Finding the farm: postal address-based building clustering

  • Authors:
  • Christopher Eby;Alice Armstrong

  • Affiliations:
  • Shippensburg University, Waynesboro, PA;Shippensburg University, Shippensburg, PA

  • Venue:
  • Proceedings of the 2nd International Conference on Computing for Geospatial Research & Applications
  • Year:
  • 2011

Quantified Score

Hi-index 0.00

Visualization

Abstract

Geocoding, the act of mapping place names and addresses to locations on digital maps, is an important feature of many geographical information systems. Yet, traditional geocoding algorithms can be very inaccurate, especially in rural areas. Land plot maps maintained by local governments can be used to increase accuracy but are not always available. A constraint satisfaction method proposed by Michalowski and Knoblock has the potential to greatly increase accuracy by exploiting two widely available datasets, phone book addresses and building locations derived from aerial photographs, but it may still be inaccurate when the number of buildings does not correspond to the number of addresses. Therefore, this research investigates the accuracy of a method of taking addresses and building locations and grouping the buildings into clusters where each cluster contains the buildings present at a single address.

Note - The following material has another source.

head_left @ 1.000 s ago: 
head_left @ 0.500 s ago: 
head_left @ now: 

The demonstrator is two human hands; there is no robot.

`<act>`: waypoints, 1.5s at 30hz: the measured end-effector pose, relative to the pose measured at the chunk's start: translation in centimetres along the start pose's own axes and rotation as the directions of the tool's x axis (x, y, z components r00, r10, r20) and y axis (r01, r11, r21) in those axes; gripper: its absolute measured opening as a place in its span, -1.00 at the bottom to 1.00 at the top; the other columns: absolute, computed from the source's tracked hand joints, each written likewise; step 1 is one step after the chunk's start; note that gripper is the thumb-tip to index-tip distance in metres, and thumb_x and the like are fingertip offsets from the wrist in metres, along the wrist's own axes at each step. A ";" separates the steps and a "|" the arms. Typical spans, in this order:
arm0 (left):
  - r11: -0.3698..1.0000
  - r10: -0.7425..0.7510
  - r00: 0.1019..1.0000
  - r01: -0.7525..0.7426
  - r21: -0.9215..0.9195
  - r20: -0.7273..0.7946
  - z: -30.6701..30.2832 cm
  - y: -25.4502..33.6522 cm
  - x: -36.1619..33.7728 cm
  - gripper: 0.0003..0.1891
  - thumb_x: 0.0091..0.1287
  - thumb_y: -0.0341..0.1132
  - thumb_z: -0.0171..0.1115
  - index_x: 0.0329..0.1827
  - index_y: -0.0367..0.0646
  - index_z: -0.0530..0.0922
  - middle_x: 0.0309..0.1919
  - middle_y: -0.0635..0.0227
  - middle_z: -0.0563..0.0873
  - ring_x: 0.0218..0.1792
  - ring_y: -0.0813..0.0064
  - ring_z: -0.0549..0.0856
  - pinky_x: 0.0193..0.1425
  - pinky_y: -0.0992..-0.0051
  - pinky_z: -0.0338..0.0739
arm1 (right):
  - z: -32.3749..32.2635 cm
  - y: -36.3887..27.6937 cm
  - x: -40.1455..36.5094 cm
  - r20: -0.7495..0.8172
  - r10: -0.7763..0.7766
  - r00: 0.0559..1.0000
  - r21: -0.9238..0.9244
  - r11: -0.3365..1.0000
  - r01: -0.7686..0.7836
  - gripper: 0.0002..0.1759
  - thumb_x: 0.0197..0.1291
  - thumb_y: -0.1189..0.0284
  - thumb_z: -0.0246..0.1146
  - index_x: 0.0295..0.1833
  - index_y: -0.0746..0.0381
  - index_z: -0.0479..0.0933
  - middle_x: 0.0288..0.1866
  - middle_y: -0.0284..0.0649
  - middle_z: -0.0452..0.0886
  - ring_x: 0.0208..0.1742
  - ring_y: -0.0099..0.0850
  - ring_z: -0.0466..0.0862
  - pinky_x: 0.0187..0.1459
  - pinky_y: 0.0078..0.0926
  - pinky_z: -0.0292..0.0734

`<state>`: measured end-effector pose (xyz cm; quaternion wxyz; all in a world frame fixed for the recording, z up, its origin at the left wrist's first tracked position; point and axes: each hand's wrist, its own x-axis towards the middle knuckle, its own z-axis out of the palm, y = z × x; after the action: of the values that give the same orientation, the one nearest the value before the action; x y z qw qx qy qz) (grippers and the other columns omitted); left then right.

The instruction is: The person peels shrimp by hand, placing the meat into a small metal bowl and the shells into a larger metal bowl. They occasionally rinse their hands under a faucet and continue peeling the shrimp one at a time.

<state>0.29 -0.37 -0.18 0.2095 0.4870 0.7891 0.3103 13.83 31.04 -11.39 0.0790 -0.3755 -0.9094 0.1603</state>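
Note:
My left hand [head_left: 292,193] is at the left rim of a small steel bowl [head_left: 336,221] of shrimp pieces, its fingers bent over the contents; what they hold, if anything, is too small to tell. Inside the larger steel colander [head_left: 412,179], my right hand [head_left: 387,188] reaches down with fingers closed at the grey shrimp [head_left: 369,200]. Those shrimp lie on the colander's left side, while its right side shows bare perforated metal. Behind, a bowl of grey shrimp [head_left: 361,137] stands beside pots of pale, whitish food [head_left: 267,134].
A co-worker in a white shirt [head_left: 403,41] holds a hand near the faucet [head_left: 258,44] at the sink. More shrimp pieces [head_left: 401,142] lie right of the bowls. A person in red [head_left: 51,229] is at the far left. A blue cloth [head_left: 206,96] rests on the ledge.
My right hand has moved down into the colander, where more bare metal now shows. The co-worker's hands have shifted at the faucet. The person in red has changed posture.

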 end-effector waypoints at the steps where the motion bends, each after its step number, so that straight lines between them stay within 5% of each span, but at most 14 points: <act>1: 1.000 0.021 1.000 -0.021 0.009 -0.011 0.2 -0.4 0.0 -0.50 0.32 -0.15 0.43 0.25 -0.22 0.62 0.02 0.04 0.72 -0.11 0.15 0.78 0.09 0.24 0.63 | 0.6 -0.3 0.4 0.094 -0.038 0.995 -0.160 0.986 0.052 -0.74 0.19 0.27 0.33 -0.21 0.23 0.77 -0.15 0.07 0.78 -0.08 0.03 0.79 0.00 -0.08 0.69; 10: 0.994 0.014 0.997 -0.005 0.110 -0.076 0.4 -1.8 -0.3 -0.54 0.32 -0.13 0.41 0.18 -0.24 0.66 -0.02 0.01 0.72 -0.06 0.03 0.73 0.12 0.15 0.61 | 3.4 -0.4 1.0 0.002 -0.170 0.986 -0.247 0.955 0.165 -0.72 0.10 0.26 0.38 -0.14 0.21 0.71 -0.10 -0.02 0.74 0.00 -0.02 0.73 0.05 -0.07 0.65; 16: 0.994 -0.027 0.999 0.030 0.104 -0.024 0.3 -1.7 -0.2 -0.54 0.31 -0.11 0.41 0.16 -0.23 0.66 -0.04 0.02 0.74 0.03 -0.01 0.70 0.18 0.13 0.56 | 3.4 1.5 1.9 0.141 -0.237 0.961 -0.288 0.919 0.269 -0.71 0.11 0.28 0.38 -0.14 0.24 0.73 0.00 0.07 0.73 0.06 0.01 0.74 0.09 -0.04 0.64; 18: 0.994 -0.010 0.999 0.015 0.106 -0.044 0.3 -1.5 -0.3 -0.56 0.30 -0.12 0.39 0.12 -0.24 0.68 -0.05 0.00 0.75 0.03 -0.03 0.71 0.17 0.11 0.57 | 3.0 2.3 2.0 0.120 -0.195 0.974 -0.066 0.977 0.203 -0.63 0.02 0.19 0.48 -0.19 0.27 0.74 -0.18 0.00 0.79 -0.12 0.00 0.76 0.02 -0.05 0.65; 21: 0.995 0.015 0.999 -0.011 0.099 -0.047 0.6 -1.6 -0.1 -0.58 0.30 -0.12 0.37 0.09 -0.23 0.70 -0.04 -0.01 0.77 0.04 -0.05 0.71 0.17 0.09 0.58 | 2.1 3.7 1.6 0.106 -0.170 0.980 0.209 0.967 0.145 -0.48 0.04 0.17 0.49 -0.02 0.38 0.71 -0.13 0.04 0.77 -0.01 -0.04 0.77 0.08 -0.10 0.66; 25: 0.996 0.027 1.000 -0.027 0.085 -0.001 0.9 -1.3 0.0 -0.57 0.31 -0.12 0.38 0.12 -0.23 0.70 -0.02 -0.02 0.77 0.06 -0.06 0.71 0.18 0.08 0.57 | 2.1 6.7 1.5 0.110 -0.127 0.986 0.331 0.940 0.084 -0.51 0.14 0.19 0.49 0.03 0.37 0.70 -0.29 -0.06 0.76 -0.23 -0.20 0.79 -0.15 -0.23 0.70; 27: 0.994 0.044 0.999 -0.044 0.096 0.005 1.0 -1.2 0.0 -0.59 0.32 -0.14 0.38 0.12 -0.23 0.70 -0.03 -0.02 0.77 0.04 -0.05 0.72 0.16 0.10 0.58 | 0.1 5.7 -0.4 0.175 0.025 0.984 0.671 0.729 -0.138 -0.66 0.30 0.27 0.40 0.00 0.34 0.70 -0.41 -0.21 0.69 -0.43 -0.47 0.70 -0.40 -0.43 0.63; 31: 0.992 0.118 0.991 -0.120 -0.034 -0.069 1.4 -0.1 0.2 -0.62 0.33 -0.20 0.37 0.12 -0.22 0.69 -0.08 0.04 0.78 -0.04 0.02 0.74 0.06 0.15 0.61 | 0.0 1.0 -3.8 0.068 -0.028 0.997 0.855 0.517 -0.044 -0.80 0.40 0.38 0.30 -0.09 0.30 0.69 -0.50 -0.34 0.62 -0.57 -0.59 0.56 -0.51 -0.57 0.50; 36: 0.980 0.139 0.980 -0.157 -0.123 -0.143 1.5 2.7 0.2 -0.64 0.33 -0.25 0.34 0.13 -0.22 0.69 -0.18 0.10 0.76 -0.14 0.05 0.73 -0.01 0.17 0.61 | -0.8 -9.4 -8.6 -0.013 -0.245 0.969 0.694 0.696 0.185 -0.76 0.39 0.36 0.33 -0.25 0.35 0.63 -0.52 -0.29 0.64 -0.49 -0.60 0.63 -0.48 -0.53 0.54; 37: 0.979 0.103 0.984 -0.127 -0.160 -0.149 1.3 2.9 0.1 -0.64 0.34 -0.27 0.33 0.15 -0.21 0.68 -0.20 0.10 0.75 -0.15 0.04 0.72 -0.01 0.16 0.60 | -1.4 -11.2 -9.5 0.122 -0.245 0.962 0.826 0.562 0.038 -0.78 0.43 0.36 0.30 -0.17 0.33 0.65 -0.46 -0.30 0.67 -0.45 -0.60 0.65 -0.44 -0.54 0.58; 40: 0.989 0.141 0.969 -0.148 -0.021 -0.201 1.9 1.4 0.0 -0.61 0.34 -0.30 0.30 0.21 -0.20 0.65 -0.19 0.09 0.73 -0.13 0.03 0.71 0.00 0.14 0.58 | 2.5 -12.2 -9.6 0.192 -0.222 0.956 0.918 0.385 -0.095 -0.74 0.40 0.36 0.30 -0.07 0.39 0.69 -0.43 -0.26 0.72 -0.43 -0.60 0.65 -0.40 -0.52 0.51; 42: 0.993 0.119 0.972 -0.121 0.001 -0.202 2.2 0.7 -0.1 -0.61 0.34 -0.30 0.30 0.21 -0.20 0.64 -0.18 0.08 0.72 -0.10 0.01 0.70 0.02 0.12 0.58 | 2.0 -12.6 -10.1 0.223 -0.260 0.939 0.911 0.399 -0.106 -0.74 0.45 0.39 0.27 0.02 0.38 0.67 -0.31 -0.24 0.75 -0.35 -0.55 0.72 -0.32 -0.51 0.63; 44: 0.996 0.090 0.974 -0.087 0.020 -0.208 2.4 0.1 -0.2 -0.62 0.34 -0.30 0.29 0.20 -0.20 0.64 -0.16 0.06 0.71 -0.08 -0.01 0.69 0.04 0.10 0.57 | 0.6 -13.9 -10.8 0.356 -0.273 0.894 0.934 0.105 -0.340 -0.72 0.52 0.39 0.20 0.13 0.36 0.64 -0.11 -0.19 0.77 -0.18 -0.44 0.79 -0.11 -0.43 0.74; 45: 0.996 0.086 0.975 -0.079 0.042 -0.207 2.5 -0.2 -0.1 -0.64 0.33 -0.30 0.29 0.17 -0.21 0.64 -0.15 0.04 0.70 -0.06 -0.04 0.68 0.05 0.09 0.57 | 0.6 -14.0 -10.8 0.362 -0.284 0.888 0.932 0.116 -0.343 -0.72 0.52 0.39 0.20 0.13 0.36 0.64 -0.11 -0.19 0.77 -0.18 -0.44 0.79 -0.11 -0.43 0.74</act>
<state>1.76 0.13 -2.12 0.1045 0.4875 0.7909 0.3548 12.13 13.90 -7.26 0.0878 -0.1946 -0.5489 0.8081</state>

The k-means, complete-link, and a minimum spanning tree-based clustering algorithm are all tested on building locations gathered from aerial photographs of predominantly rural Fulton County, PA, to determine which method creates the most accurate clusters. A secondary hypothesis is tested to find whether geolocating to a cluster centroid or to the building within the cluster that is closest to the road produces locations closer to the address locations provided by Fulton County. If the results of these two experiments yield accurate results, they can be used as an important preprocessing step in a geocoding system based on Michalowski and Knoblock's method.